Revista socios

Revista: Más de 1 millón de personas #ConLosRefugiados

Niño africano sonriente va a la escuela en África
1 Noviembre 2016

HTabs

Editorial

Declaración de Nueva York: una oportunidad

Matilde Fernández Sanz, Presidenta del Comité español de ACNUR

Historiadores e investigadores sociales, al finalizar el siglo XX, coincidieron en que se trataba de un siglo que pasaría a la Historia como el de los derechos de los trabajadores y de las mujeres.
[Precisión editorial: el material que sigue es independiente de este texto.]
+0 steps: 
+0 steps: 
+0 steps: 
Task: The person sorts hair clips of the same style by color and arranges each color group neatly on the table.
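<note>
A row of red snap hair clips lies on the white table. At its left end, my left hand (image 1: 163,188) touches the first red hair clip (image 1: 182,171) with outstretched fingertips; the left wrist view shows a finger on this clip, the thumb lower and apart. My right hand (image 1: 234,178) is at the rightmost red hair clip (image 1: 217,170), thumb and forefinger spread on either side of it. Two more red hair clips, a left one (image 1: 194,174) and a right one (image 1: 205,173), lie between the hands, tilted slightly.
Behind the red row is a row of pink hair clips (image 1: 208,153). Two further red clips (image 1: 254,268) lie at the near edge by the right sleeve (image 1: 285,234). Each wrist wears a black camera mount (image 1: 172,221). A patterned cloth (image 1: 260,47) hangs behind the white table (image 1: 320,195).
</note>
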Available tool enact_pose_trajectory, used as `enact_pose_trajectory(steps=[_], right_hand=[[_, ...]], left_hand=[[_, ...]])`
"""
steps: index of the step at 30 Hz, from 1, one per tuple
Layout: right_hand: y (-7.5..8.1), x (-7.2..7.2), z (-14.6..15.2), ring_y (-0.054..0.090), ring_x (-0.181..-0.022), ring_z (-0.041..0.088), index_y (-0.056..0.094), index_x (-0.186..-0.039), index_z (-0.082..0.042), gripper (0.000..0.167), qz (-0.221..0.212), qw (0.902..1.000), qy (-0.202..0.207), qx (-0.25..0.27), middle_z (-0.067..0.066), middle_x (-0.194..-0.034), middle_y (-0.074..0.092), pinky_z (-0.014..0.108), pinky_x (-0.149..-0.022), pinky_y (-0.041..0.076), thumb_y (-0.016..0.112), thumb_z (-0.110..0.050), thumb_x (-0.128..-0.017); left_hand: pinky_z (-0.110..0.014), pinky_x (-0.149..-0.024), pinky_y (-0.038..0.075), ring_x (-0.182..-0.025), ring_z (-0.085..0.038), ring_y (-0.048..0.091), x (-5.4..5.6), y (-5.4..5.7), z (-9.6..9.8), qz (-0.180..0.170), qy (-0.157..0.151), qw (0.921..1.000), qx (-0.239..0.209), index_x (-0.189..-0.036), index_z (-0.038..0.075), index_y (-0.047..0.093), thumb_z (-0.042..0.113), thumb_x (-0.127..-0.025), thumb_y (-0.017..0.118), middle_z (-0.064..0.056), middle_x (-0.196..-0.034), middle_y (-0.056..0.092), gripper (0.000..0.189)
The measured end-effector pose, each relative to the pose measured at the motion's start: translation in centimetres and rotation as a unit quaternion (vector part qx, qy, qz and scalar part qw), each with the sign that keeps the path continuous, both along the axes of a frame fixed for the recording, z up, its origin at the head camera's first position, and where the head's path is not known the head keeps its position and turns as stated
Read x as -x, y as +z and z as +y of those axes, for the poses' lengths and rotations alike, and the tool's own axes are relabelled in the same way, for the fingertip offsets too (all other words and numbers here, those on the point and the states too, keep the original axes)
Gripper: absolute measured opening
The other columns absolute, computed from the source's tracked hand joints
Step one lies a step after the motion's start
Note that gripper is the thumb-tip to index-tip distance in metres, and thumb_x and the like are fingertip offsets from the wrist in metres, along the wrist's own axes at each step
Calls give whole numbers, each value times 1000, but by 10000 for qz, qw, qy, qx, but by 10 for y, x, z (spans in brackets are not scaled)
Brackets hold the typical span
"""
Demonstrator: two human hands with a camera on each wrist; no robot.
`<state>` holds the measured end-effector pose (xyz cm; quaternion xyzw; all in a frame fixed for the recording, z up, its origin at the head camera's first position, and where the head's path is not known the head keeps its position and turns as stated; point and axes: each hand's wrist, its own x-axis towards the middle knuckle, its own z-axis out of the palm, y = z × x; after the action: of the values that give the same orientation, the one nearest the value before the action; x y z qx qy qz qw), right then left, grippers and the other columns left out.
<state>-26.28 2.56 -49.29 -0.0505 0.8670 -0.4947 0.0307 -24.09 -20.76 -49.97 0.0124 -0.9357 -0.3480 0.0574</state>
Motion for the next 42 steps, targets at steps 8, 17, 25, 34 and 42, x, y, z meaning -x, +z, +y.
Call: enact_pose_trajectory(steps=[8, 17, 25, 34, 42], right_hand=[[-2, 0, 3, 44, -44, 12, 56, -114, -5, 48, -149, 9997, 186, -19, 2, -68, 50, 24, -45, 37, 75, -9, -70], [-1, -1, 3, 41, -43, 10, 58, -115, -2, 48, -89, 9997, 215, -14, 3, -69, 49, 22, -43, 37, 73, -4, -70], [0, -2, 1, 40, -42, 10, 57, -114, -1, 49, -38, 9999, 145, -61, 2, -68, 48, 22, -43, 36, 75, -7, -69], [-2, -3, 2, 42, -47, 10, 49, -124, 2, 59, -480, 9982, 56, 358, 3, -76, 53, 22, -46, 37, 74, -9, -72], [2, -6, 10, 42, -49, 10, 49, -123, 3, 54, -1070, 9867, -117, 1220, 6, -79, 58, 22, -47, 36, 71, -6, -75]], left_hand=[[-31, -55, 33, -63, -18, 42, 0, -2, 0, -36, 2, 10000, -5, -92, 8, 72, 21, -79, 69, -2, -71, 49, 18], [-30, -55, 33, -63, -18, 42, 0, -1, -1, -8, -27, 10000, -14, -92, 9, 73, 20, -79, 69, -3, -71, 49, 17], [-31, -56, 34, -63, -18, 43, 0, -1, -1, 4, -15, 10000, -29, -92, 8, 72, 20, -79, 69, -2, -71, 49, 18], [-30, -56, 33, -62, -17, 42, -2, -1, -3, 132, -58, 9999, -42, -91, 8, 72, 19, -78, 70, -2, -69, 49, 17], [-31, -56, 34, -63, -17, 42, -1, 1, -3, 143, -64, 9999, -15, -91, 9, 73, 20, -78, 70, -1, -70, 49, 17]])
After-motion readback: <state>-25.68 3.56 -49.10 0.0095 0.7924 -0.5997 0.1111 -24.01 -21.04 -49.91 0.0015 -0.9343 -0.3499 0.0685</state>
También fue un tiempo importante en el desarrollo de los Derechos Humanos con la Declaración Universal y esos treinta hermosos artículos. El siglo XXI, de momento, se está desarrollando con bastantes nubarrones en lo que se refiere a la profundización de Derechos y, de forma especial, en los derechos para las personas desplazadas, refugiadas y apátridas.

A día de hoy, hay más de 65 millones de personas desplazadas, de las cuales, 21,3 millones son refugiados y, a su vez, la mitad son niños y niñas. Ante esta cifra récord, ACNUR pidió durante este verano 1 millón de firmas a la ciudadanía en apoyo a los refugiados. Las presentaría ante la Asamblea General de las Naciones Unidas de cara a la Cumbre sobre Refugiados y Migrantes que celebró el pasado 19 de septiembre y así demostraría que esta problemática preocupa a la sociedad civil. En España se recogieron más de medio millón de las firmas que se llevaron a Nueva York, así que no puedo dejar pasar la oportunidad de agradeceros vuestro enorme compromiso.

Durante esta cumbre se adoptó la Declaración de Nueva York, que reúne las premisas para futuros pactos sobre refugiados y migrantes. Pese a que a la Declaración le falta precisión, por otro lado ha conseguido que los gobiernos del mundo reconozcan que la protección internacional de refugiados y desplazados es una responsabilidad colectiva y que para hacer frente a los problemas de tantas personas que tienen que huir de sus países, con soluciones reales y eficaces, es necesario hacer otras políticas y de otras maneras. Hay que asumir una financiación continuada para los refugiados y para los países que los acogen. Hay que facilitar con rapidez los documentos a los refugiados y a sus familias para llegar antes a dignos niveles de integración y autogestión. Hay que conseguir un mayor reparto de cuotas de admisión y reasentamiento. Hay que dedicar más servidores públicos a estas políticas. Y, cómo no, antes, hay que hacer actuaciones tempranas en el mantenimiento de la paz y en la seguridad de esos pueblos.

Paso a paso la ciudadanía haremos que nuestros gobiernos las apliquen bien. En el caso de España seremos decisivos los socios y donantes del Comité español de ACNUR. Que nadie lo dude.